There are no silver bullets for SA’s growth crises but Tito Mboweni’s discussion document does offer some direct actions and targets that allow for accelerated growth in the medium term, writes Cas Coovadia
The National Treasury discussion document – Economic transformation, inclusive growth and competitiveness: Towards an Economic Strategy for South Africa – is an important contribution to the development – and urgent implementation – of a pragmatic economic recovery plan for the country.
The Banking Association South Africa (Basa) supports the proposed strategy.
We appreciate the opportunity – given to all South Africans – to contribute to the discussion document.
It is a welcome departure from the normal policy-making processes of the government and the governing party.
Economic policy affects the quality of life of all South Africans and cannot be the sole preserve of the governing party and its allies, especially given the last nine years of state capture, low economic growth, corruption and maladministration.
Today South Africa has a depleted fiscus, debilitating unemployment, poverty, inequality and dangerous levels of social instability.
The discussion document speaks to the realities of the economic crisis facing our country and the urgency with which it must be addressed – without narrow political or ideological considerations.

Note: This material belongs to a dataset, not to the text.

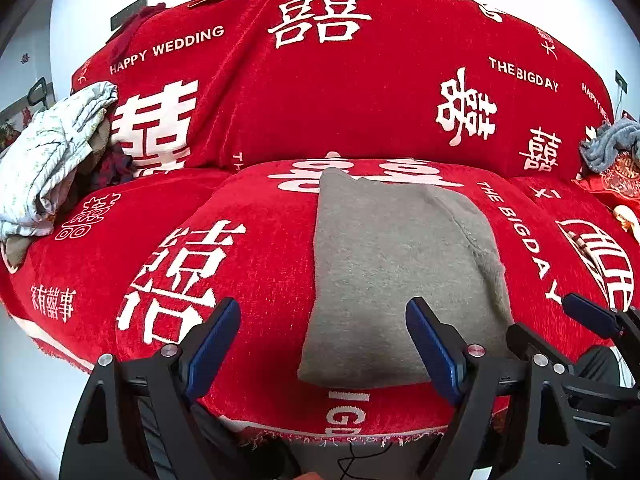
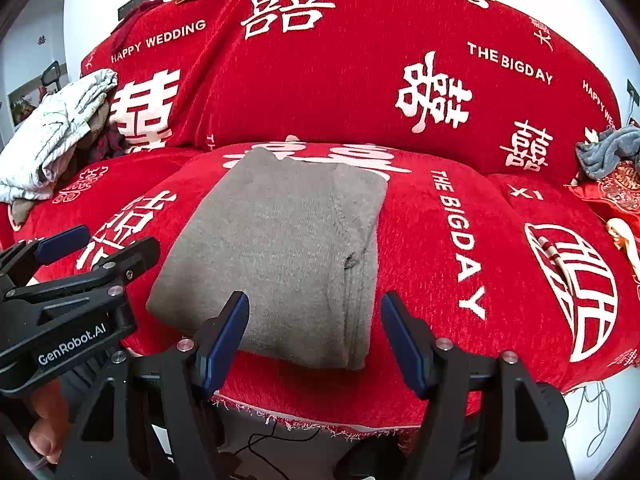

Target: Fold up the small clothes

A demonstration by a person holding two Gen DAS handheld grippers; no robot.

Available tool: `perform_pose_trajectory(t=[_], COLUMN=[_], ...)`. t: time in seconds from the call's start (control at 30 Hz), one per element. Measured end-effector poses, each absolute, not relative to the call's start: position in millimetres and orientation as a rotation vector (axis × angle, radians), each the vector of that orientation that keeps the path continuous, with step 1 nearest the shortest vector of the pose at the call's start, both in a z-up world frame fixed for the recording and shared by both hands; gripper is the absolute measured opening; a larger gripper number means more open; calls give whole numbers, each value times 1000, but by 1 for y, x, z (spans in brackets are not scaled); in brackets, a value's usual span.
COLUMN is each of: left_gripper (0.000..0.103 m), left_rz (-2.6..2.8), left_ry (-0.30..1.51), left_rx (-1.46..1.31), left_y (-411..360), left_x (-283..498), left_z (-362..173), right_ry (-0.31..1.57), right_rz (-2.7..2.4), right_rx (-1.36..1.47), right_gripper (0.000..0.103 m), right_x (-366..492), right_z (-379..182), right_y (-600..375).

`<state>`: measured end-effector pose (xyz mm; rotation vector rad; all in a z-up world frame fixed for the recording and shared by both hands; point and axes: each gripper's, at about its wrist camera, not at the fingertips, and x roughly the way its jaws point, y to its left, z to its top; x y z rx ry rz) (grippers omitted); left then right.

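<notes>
Here, the red sofa cover [image 1: 280,120], printed "HAPPY WEDDING" and "THE BIGDAY", fills the view beyond both tools. The folded grey garment [image 2: 280,248] lies just ahead of the left gripper [image 1: 324,344] and right gripper [image 2: 314,332], both open and empty. The left tool reads "GenRobot.AI".
</notes>
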<state>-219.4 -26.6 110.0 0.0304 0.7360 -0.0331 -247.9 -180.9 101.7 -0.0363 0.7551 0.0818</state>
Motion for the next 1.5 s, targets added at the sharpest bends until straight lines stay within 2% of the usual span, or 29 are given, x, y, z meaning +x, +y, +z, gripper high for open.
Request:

We urge the president of South Africa, Cyril Ramaphosa, to take ownership of – and responsibility for – the strategy and hold his ministers accountable for its implementation.
Without brave, committed political leadership, these proposals cannot succeed – and neither will our country.
Due to the limited time available to respond to the document, Basa has not engaged in detail on all the proposals.
- Agricultural reform. Agriculture is a sustainable means of job creation and land reform. Lending by commercial banks to agriculture increased by 12% in 2018.
- Small business. Basa supports efforts to reduce red tape and the regulatory burden on small businesses. Commercial banks provided almost 70% of all funding for small and medium enterprises (R230 billion) in 2018.
- Skills. Visa regulations that hinder the transfer of vital skills and tourism must be suspended. The president has said the visa regime will be made more accommodating of the economy and job creation, yet this has still not been done on the necessary scale. Banks spent more than R5 billion on skills and social development programmes in 2018, of which approximately two-thirds went to education.
- Infrastructure. Government borrowing to keep Eskom – and other struggling state-owned enterprises – operating is crowding out investment in productive infrastructure.
The release of telecommunications spectrum – necessary to strengthen telecommunications infrastructure – has been dragged out, despite the president making it a priority.
Without the infrastructure required for the fourth industrial revolution, South Africa will become increasingly less competitive in the global economy.
An economy in crisis – as is South Africa’s – cannot be fixed by making small incremental reforms, in the hope of minimising political opposition.
Decisive action is needed on growth-enhancing initiatives to meaningfully boost business and investor confidence and efficiently stimulate the economy.
Presidential or ministerial announcements and investment and job summits – without effective delivery on approved programmes – will simply further undermine confidence in South Africa.
Companies want to invest. No value is created by sitting on funds.
However, for pension funds to invest and for banks to extend credit, government needs to create a coherent and stable policy environment – which is not held ransom to short-term political interests.
Government has a responsibility to provide:
- An efficient, responsive, accountable and honest public service, along with effective law enforcement. Without these, the cost of doing business often becomes prohibitive, especially for small businesses.
- A stable macroeconomic environment. The state must be fiscally responsible and use its borrowing for productive infrastructure and social development services, not for operational costs like the public service wage bill and bailouts for state-owned enterprises. The private sector has significant skills and experience that can be used to ensure that government receives good value for its money and package ‘bankable’ investment projects.
There is little in the document about the role of labour resolving the country’s economic crisis.
At the very least, organised labour must begin to accept the bona fides of much of business.
The welfare of employees is an important element of the success of any enterprise and, for business, retrenchments are a last resort.
Where this is not the case, workers should exercise their rights.
Basa urges labour to engage constructively with business and government in deciding the trade-offs that each are going to have to accept to secure sustainable, inclusive economic growth.
Under present conditions, the existing jobs that organised labour is trying to protect will probably disappear, because businesses are ceasing to exist.
Recent efforts to revive Nedlac into an effective policy-negotiating forum must continue.
The greatest strength of the document is that many of the proposals can be implemented immediately by the president and his Cabinet.
South Africa does not have the time for an extended consultation process on policies and programmes that have already been announced by government.
We recognise that there have been some reforms and restructuring in key South African institutions of governance.
Unfortunately, they are not enough. Political reforms require inclusive economic growth and job creation to give them meaning.
The proposed strategy is not a silver bullet for all of South Africa’s economic problems.
It proposes a specific set of actions and targets, but, more importantly, lays the foundation for accelerated growth over the medium term.
We look forward to more details on the implementation of the strategy in the medium-term budget policy statement in October.